FIG. 14 is a schematic plan view of manufacturing lines according to a conventional first method of manufacturing a speaker with a damper having a conductive member.

FIG. 15 is a perspective view of a frame having a magnetic circuit and terminals of a conventional speaker with a damper having a conductive member.

FIG. 16 is a perspective view showing a state immediately before the damper with the conductive member is mounted on a speaker frame by the conventional first manufacturing method.

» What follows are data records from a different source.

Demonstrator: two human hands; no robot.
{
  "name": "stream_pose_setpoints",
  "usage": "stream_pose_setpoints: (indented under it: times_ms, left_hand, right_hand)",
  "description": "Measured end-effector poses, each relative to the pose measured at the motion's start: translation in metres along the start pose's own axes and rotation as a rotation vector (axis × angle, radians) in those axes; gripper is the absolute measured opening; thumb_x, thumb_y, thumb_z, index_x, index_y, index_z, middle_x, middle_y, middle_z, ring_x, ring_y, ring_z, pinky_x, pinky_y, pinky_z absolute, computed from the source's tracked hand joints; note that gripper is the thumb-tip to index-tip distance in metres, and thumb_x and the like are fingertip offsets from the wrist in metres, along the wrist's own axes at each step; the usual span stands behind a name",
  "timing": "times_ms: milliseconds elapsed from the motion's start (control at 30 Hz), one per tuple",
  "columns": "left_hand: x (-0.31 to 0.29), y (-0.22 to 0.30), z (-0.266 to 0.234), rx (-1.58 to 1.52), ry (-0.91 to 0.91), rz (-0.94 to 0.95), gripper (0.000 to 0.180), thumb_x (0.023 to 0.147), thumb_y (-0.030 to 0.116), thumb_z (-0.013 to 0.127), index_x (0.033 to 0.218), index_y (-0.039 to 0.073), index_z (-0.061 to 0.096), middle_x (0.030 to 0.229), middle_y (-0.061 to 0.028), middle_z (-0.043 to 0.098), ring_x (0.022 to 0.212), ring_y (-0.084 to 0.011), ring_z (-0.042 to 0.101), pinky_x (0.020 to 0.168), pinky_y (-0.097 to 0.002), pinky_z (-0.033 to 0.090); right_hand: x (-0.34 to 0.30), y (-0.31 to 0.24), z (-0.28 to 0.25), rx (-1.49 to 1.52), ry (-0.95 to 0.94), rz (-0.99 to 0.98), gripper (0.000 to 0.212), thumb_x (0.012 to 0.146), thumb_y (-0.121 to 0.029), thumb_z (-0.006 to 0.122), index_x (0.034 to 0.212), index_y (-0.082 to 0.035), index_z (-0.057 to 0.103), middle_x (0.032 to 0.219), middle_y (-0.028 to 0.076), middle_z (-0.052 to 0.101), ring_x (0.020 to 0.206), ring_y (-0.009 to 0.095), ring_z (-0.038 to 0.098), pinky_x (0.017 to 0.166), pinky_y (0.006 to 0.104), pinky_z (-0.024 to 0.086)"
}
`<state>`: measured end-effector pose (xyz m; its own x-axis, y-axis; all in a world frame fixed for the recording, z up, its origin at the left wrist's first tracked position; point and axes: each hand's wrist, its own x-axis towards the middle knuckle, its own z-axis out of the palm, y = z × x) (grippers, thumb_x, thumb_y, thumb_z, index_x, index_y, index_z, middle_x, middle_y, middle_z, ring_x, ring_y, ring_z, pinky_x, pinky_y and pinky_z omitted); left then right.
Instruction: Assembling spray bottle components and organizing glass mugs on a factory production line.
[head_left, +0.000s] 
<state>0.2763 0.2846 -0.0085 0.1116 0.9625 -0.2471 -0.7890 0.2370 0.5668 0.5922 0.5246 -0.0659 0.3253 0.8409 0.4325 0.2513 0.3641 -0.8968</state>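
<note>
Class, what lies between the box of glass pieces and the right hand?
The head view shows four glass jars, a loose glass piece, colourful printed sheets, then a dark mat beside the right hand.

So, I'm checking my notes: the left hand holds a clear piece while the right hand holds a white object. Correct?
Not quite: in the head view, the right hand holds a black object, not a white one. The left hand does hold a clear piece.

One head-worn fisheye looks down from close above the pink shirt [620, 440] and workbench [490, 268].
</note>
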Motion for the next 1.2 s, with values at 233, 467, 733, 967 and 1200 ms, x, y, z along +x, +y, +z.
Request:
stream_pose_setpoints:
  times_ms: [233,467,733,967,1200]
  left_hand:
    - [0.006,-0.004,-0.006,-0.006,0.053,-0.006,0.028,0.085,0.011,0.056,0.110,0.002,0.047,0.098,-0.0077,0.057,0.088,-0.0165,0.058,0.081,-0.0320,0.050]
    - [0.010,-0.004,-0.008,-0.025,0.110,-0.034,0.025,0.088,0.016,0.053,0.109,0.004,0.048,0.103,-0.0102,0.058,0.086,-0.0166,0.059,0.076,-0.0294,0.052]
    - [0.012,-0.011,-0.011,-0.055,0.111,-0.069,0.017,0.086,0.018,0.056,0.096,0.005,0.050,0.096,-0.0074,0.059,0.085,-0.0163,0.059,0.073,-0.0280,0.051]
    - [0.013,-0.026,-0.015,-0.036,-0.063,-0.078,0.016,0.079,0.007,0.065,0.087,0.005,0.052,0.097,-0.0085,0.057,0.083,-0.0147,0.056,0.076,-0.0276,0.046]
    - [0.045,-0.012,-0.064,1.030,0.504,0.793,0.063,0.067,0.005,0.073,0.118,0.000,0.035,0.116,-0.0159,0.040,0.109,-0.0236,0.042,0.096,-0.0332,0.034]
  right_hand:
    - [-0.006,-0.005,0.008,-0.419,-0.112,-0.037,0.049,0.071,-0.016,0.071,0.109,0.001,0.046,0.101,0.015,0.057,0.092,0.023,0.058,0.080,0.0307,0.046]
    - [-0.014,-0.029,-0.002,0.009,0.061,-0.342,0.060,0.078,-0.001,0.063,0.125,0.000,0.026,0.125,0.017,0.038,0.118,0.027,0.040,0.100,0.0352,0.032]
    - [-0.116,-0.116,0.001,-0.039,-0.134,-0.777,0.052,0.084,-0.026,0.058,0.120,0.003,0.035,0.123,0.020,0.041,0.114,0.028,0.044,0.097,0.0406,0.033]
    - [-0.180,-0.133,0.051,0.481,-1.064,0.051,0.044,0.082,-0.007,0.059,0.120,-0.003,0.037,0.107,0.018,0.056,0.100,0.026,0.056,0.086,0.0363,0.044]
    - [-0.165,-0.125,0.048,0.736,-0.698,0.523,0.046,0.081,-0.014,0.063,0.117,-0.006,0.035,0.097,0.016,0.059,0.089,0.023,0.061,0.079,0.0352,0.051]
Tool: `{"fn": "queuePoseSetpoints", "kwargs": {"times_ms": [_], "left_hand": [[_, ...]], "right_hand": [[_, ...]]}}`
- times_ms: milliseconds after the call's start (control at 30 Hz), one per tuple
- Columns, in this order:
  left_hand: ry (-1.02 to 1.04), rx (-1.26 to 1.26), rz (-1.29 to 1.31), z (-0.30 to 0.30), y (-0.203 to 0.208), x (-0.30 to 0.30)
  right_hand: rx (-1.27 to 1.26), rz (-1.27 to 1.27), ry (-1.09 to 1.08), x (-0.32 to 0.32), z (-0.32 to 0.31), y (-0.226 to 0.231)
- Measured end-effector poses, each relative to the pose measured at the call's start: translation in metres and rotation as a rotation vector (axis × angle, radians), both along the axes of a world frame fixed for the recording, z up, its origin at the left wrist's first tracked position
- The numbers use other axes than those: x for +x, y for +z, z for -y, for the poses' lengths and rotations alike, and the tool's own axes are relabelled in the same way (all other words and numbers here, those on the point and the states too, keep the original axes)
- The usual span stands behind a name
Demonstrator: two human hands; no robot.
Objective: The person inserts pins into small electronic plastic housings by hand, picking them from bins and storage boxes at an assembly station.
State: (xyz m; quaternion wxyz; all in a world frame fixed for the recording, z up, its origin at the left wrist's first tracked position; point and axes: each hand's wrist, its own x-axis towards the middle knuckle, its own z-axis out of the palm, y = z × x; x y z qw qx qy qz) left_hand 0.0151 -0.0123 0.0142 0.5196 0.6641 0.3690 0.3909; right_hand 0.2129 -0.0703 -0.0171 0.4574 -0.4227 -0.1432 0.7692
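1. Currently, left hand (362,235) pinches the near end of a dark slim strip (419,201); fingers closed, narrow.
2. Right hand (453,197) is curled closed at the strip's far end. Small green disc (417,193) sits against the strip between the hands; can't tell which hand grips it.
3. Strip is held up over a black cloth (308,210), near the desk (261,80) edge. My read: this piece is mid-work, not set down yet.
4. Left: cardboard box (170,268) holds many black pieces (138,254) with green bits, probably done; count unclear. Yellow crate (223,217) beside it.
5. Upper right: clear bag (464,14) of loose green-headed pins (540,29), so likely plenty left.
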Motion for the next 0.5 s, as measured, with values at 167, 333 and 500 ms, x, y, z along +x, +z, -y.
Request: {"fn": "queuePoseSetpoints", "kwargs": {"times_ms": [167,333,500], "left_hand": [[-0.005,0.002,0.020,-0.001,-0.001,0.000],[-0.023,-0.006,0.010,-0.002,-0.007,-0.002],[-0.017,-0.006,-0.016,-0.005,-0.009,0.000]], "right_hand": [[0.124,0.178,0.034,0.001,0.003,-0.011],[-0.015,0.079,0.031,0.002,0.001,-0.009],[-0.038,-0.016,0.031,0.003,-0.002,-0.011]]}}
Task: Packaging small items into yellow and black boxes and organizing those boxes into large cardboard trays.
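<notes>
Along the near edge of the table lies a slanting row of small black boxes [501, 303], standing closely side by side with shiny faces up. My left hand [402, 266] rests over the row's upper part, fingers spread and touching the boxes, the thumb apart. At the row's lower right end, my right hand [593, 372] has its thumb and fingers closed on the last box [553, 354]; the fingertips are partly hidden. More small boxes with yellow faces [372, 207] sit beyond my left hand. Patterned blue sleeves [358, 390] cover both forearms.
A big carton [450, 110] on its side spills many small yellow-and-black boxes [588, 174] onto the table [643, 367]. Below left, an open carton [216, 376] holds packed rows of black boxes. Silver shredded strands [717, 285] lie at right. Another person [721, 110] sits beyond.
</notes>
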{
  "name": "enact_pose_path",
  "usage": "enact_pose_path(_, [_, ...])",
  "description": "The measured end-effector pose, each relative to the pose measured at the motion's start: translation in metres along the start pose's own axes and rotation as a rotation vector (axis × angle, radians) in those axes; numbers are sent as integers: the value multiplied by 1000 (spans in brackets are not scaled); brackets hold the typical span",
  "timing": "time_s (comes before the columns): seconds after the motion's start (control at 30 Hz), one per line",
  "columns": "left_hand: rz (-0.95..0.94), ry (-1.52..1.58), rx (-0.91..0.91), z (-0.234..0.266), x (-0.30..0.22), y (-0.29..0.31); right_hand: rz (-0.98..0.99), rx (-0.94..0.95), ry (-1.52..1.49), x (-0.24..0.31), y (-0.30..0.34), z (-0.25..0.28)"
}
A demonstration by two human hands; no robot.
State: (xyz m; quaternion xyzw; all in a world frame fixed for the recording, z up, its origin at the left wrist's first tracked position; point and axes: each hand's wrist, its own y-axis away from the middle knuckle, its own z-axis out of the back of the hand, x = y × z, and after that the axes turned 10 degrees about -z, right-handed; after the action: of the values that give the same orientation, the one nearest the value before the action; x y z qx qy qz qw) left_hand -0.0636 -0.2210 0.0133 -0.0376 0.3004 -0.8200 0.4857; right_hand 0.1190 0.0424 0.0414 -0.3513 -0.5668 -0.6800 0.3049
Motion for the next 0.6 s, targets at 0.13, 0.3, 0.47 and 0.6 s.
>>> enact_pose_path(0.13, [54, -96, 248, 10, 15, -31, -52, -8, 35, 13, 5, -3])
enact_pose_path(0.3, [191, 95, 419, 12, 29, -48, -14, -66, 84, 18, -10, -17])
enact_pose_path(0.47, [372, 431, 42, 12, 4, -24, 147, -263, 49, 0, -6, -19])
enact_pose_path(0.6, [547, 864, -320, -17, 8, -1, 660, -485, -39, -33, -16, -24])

FIG. 17 is a perspective view showing a state wherein after the damper with the conductive member is mounted on a speaker frame by the conventional first manufacturing method, the terminal lugs are bent to the flat knitted tinsel wires and the contact portions between the end portions of the flat knitted tinsel wires and the copper foil electrodes of the coil bobbin and the terminal lugs are soldered.

FIG. 18 is a perspective view showing a state wherein after the damper with the conductive member is mounted on a speaker frame by the conventional first manufacturing method, the adhered area between the coil bobbin and damper is coated with adhesive.

FIG. 19 is a schematic plan view of manufacturing lines according to a conventional second method of manufacturing a speaker with a damper having a conductive member.

FIG. 20 is a perspective view showing a state immediately before the damper with the conductive member is mounted on a speaker frame by the conventional second manufacturing method.

DETAILED DESCRIPTION OF THE PREFERRED EMBODIMENTS

Embodiments of a speaker and its manufacturing method will be described with reference to FIGS. 1 to 13. Like constituent elements to a conventional speaker described with reference to FIGS. 14 to 20 are represented by using identical reference numerals and the description thereof is omitted.

In a first embodiment, a woven cloth made of fibers generally called cornex is dipped in solution diluted with phenol and methanol of about 1:4.5, and is impregnated with phenol resin. After the solvent is evaporated to remove a tack nature of the resin, the cloth is cut to have a predetermined width. This cloth is used as the material of a damper 1 with a conductive member which is fundamentally the same as previously proposed by the present inventors.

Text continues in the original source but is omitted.